ROMA (Public Policy) – Giuristi, figure di garanzia, associazioni, sindaci, tecnici del Viminale. Si è chiuso la scorsa settimana il ciclo di audizioni sul dl Sicurezza (il decreto a firma Matteo Salvini), in fase di conversione in Affari costituzionali al Senato (dove sono stati presentati oltre 600 emendamenti).

Questi i punti su cui sono state segnalate le maggiori criticità nel corso delle oltre venti audizioni.
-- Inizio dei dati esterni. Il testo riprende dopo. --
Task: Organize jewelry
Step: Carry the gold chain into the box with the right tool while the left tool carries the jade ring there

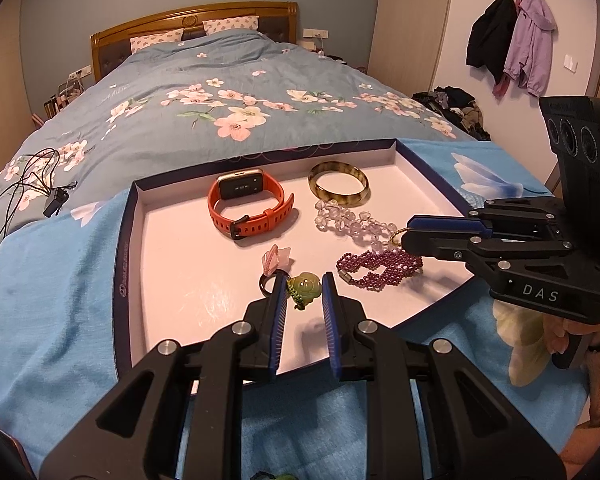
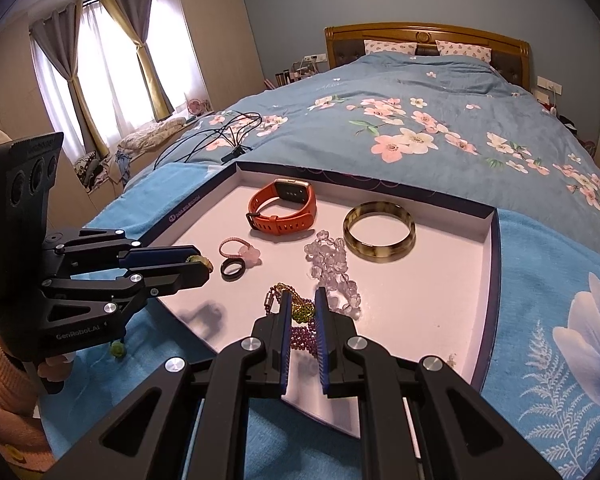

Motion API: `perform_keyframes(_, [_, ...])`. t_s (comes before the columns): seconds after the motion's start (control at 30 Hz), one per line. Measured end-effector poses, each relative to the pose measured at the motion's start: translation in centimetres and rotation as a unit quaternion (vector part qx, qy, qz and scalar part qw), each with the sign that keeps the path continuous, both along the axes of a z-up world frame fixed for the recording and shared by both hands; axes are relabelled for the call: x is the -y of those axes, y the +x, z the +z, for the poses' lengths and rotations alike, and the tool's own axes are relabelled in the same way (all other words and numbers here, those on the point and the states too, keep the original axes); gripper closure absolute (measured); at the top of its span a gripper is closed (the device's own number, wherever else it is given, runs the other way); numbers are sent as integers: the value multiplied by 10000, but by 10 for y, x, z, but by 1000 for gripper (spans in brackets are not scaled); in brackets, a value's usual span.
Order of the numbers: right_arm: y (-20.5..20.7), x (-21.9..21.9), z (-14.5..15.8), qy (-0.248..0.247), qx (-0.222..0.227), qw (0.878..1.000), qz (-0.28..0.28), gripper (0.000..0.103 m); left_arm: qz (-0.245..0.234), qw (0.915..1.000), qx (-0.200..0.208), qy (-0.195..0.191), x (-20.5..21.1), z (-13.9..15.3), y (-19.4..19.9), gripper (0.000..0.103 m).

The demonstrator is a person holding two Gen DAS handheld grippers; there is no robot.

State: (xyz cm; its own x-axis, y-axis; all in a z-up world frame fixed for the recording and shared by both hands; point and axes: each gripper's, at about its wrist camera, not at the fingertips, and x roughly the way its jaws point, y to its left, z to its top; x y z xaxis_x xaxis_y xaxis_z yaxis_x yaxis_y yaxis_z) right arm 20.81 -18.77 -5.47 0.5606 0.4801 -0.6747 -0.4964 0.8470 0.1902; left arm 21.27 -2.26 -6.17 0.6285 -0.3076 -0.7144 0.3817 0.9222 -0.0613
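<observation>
Inspecting the tray (image 1: 128,240): our left gripper (image 1: 304,288) is nearly closed on the green charm (image 1: 305,286) at the near edge; our right gripper (image 2: 302,306) pinches a gold-green chain (image 2: 300,308). Both seem light, slippery; grip the cords.

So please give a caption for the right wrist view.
Right gripper shut on green bead charm above tray holding orange smartwatch and bangle.

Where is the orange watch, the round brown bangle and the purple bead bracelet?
orange watch (image 1: 236,186): left wrist view, on its dark screen.
brown bangle (image 2: 380,254): right wrist view, on the near side of its ring.
purple bead bracelet (image 1: 380,270): left wrist view, on the middle of the beads.
</observation>
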Motion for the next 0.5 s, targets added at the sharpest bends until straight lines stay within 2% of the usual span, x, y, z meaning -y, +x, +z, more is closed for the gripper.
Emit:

ABOLIZIONE DELLA PROTEZIONE UMANITARIA

Il dl Sicurezza ha eliminato il permesso di soggiorno per motivi umanitari, sostituendolo con permessi basati su categorie più restrittive (per cure mediche, calamità e valore civile). “Siamo preoccupati per il contenuto dell’articolo 1 che cancella uno dei titoli di soggiorno, ovvero la protezione umanitaria – ha detto il coordinatore del Tavolo asilo nazionale, Filippo Miraglia – perché molte fattispecie di protezione soggettive non verranno più comprese nella nostra legislazione. Questo intaserà i tribunali e comporterà un appesantimento del sistema d’accoglienza italiano”.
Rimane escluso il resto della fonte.